Starting as a young girl, Landry watched heart disease touch her family. Her paternal grandfather died of a sudden, massive heart attack when she was in elementary school. Early in Landry's American Heart Association career, her maternal grandmother developed congestive heart failure. In 2011, her dad died of a massive heart attack. And her mother had atrial fibrillation, a likely contributor to dementia later in life.
Growing up, Landry developed interests that ranged from poetry to science; from all kinds of writing genres to math equations. When she was deciding on a major at Johns Hopkins University, it was a tie between bioengineering and writing, and she ultimately received her bachelor of arts degree in Writing Seminars.
She began her career at the National Kidney Foundation of Maryland, then moved to the Maryland Science Center. She dipped a toe in advertising and public relations as an account executive, but "it took me away from science and health, and I missed that," she said. In the late 1980s, Harry Bosk, who was the head of marketing and communications for the American Heart Association in Maryland, told Robyn he was moving to a new role and suggested she might apply for the job. They had gotten to know each other while serving on the board for the Public Relations Society of America in Maryland. She applied for the role and started working in marketing and communications in Baltimore for the Maryland Affiliate in 1989.

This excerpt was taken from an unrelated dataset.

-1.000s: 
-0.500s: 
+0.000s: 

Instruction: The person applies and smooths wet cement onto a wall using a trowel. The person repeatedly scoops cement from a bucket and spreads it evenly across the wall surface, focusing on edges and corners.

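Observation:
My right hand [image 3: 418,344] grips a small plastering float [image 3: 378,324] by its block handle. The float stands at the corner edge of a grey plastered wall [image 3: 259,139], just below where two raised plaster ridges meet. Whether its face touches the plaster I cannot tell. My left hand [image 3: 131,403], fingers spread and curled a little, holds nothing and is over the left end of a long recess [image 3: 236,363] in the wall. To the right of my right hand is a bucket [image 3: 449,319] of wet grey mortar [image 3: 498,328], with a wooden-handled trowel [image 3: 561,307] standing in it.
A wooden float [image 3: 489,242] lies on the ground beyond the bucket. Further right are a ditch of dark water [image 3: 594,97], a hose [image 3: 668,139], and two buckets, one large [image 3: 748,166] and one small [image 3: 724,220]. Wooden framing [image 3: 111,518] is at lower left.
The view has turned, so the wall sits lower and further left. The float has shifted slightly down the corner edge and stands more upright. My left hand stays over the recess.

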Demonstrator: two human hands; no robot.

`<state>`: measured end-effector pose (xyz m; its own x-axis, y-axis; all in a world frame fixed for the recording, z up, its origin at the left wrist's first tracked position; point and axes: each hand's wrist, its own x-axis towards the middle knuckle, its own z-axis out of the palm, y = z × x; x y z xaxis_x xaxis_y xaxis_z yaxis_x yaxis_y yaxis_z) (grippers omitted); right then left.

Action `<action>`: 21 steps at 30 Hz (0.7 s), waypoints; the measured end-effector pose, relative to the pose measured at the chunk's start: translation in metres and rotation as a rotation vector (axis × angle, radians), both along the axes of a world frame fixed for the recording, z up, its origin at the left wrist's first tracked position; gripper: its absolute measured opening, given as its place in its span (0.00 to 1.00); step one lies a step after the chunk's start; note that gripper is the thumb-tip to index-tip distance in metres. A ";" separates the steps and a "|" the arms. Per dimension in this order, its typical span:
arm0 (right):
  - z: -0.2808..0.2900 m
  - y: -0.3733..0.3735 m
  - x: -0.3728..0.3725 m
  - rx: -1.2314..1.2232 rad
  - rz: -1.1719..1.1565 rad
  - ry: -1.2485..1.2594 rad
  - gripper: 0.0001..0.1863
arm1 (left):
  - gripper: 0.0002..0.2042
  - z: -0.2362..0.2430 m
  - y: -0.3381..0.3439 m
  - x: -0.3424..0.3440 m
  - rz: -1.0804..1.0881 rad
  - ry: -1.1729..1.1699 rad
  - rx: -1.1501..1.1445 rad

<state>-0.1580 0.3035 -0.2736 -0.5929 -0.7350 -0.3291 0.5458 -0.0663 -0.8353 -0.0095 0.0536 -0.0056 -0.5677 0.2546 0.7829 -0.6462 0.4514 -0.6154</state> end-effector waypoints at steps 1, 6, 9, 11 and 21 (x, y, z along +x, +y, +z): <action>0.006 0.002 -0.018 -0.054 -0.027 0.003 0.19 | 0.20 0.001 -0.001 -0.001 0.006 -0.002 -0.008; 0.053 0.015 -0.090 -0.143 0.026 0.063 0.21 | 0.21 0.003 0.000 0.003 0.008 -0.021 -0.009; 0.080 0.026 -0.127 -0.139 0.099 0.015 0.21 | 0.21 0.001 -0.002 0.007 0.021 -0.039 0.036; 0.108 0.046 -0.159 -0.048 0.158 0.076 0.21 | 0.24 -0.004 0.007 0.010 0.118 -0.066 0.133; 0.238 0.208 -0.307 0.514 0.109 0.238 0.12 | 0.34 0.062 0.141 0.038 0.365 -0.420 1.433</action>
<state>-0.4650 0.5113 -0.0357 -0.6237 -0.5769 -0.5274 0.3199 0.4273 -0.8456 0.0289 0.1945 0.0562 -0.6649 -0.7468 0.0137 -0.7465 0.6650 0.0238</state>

"I really liked the AHA from the start, but I never expected back then that I would be here for the rest of my career," said Landry, who today serves as the organization's executive vice president of strategy integration. "We function like a Fortune 500 organization, but we're working for a mission and a cause."
Working with a number of "amazing" volunteers, including cardiologists, business leaders, nutritionists and others, helped solidify her commitment.
"One of the things I love most about the AHA is that the people you're working with are at the very top of the field," she said. "You really grow to love that, the way you learn from people."
In 2003, Landry worked on the association's first Ad Council public service campaign, I am a Stroke, which featured celebrities such as Don Rickles, Michael Clarke Duncan and Sharon Stone. It was the forerunner to the AHA program she and her team led to broaden the association's work with celebrities and the entertainment industry.
As part of Landry's role today, she and her staff lead efforts to develop new approaches to volunteerism. Robyn loves this work as volunteers help "make our organization thrive," Landry said. This includes a program that "puts feet on the ground in rural communities," where death rates associated with high blood pressure are among the highest in the nation.
Other key volunteerism initiatives include the Gold Standard Board program, a new Emerging Leaders Council and a program to allow companies to engage their employees in volunteering for the American Heart Association.
"Over the years, I've loved the AHA's initiatives that bring science to life," Landry said. "We start with the science; we build on the science. Then we turn it into something that is literally helping patients and consumers."
Landry noted that in its 100-year history, the American Heart Association's impact on heart disease and stroke has been profound.
"We've been part of the biggest discoveries — funded by us, reported at our meetings and fed into our heart disease and stroke guidelines," she said. "We thread that science through everything we do, so it gets to the people who need it the most."